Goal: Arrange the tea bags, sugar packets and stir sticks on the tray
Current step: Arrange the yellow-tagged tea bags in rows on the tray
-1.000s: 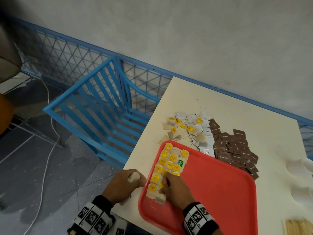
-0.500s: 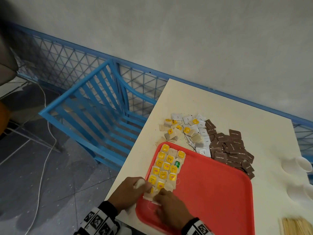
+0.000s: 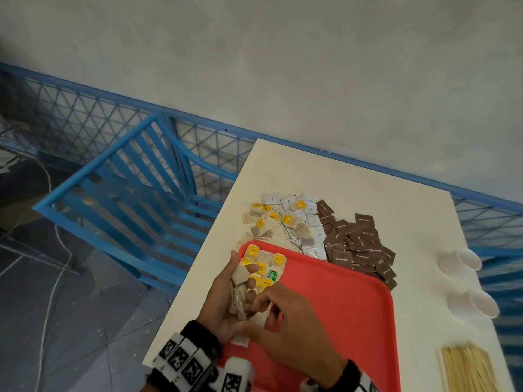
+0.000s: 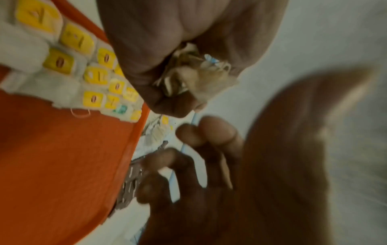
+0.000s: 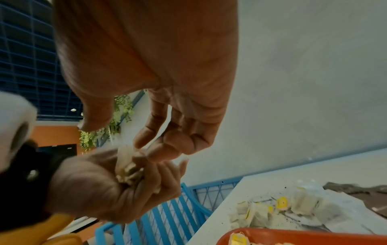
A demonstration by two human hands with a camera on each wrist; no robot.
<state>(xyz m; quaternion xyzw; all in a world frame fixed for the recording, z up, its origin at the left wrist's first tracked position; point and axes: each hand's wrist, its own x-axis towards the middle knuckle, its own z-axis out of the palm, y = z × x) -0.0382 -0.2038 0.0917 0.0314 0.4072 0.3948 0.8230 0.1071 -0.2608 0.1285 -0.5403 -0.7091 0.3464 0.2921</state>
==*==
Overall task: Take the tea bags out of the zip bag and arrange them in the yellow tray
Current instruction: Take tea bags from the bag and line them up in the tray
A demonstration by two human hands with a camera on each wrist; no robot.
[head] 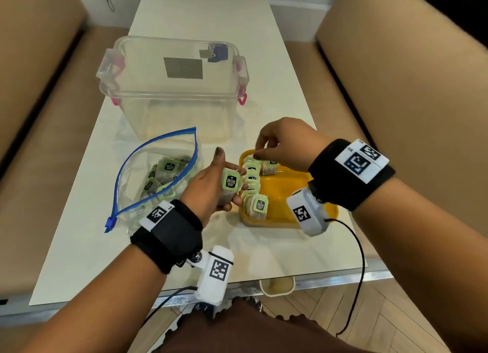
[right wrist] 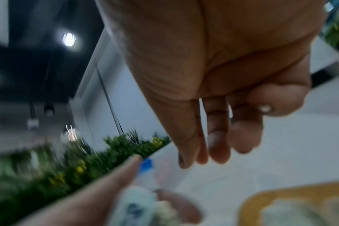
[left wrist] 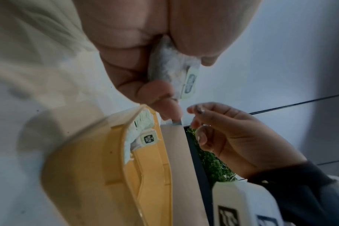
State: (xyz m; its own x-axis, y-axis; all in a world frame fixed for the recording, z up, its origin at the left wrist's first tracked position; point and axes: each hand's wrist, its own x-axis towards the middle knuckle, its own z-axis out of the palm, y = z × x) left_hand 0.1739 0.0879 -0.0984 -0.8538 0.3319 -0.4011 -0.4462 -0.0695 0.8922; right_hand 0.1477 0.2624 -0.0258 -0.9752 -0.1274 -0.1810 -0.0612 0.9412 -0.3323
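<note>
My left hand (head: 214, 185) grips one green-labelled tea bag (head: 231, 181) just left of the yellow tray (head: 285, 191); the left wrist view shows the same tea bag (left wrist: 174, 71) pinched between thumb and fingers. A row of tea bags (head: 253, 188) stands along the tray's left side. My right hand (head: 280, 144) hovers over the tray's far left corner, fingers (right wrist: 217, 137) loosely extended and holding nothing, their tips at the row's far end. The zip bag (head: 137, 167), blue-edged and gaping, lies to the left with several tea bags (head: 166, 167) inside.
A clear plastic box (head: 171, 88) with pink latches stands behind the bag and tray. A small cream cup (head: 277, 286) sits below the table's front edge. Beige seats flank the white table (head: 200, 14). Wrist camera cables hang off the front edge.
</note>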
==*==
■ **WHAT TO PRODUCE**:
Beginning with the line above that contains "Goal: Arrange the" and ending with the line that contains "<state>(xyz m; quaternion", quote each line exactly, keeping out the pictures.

■ **WORKED SOLUTION**:
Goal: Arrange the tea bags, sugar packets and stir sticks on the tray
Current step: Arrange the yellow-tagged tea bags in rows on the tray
-1.000s: 
-0.500s: 
+0.000s: 
+0.000s: 
+0.000s: 
A demonstration by two human hands with a camera on each wrist; no robot.
<state>(xyz m; quaternion xyzw; all in a world frame fixed for the recording, z up, its origin at the left wrist's first tracked position; point and axes: each hand's wrist, its own x-axis towards the middle knuckle, its own z-axis out of the palm, y = z × x) -0.0382 -0.2038 0.0917 0.0314 0.4072 0.3948 0.8230 0.1071 -0.2608 0.1285 -0.5403 -0.7091 0.3464 0.2921</state>

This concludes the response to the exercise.